Fünf Wiener Kinder sind am vergangenen Freitag auf “Schatzsuche” im Marchfeldkanal auf einen Tresor und weitere Gegenstände gestoßen, die aus Straftaten stammen und von Einbrechern dort versenkt worden sein dürften. Die Polizei versucht jetzt, Zusammenhänge herzustellen.

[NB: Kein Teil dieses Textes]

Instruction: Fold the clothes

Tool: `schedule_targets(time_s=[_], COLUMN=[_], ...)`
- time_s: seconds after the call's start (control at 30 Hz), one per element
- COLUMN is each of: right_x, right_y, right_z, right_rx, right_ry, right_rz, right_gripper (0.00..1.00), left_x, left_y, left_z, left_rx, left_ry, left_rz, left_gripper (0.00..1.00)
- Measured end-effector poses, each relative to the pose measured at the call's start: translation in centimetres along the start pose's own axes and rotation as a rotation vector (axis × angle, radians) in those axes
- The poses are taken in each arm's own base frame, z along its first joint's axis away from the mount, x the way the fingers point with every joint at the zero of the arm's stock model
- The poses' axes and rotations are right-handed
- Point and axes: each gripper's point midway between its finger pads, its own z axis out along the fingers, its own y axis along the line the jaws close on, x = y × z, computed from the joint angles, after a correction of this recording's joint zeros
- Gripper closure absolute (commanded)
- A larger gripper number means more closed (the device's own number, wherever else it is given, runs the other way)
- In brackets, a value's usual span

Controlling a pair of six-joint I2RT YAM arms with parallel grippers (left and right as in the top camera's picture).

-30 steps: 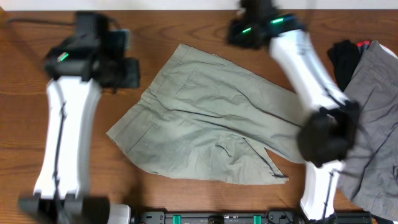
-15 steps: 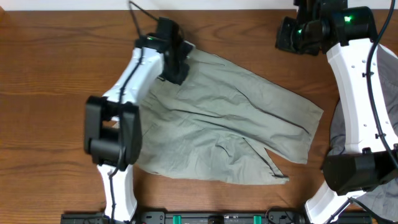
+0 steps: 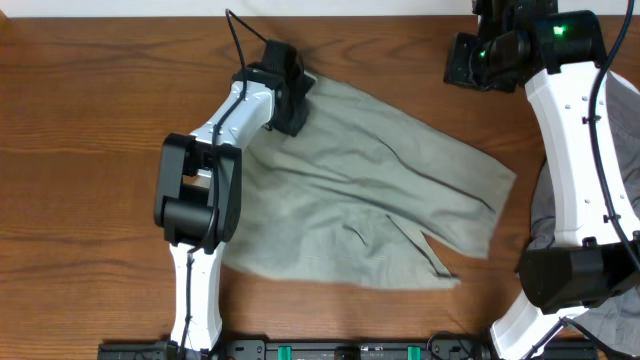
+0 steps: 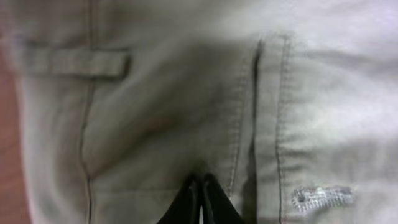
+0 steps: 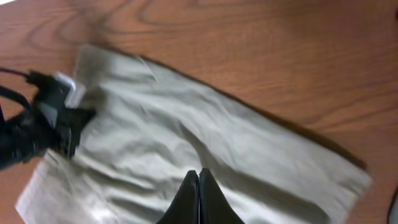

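Observation:
The pale khaki-green shorts [image 3: 380,190] lie spread and wrinkled across the middle of the table. My left gripper [image 3: 288,92] is down on their far left corner. In the left wrist view the shorts [image 4: 155,112] fill the frame, with a belt loop [image 4: 74,62] and a buttonhole [image 4: 320,196], and my left gripper [image 4: 200,182] is shut with its tips pinched into the cloth. My right gripper [image 3: 465,60] hangs shut and empty above the far right of the table. Its own view shows it [image 5: 199,173] high over the shorts [image 5: 249,149], with the left gripper [image 5: 71,118] at the corner.
A darker grey garment [image 3: 625,110] lies at the right edge, partly behind the right arm [image 3: 565,150]. Bare wooden table [image 3: 80,150] lies to the left of the shorts and along the far side.
My left arm swung from the left of the table onto the shorts' far left corner. The right arm rose to the far right. The shorts have shifted slightly and their near edge is blurred.

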Motion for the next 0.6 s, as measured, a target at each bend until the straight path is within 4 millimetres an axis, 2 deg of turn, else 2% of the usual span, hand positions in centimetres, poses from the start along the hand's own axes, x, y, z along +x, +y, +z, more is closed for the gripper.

Das größte Fundstück, ein Geschäftstresor, stammt laut Polizeisprecher Roman Hahslinger vermutlich aus einem Lokal im Bezirk Margareten. Weiters seien eine kleine Handkasse gefunden worden sowie ein Teil einer Bankomatkasse. Die Ermittlungen führt das Landeskriminalamt Wien.

“Wir gehen regelmäßig mit unseren Magneten fischen. Als wir sie an dem Tag von der Brücke ins Wasser ließen, entdeckten wir eine Art Kasten”, erzählten die Kinder der Gratiszeitung “Heute”. Die Vifzacks nahmen laut dem Blatt sofort ihren Action-Camcorder, filmten den “Schatz” unter Wasser und verständigten die Polizei. Feuerwehrtaucher bargen am Samstag bei der Fritz-Kandl-Gasse die Fundstücke aus dem Kanal, bestätigte ein Feuerwehrsprecher der APA.

Im Tresor befanden sich laut Hahslinger Geschäftsunterlagen. “Wertgegenstände wurden nicht gefunden”, sagte er. “Heute” brachte die Hoffnung der Nachwuchsdetektive Henry (7) und Kimo (8) sowie Lenny, Miguel und Sam (alle 11) auf Finderlohn aufs Tapet. Das dürfte aber schwierig werden, wie der Polizeisprecher anmerkte, weil es sich bei ihrem Fund wohl um Gegenstände aus Straftaten handle.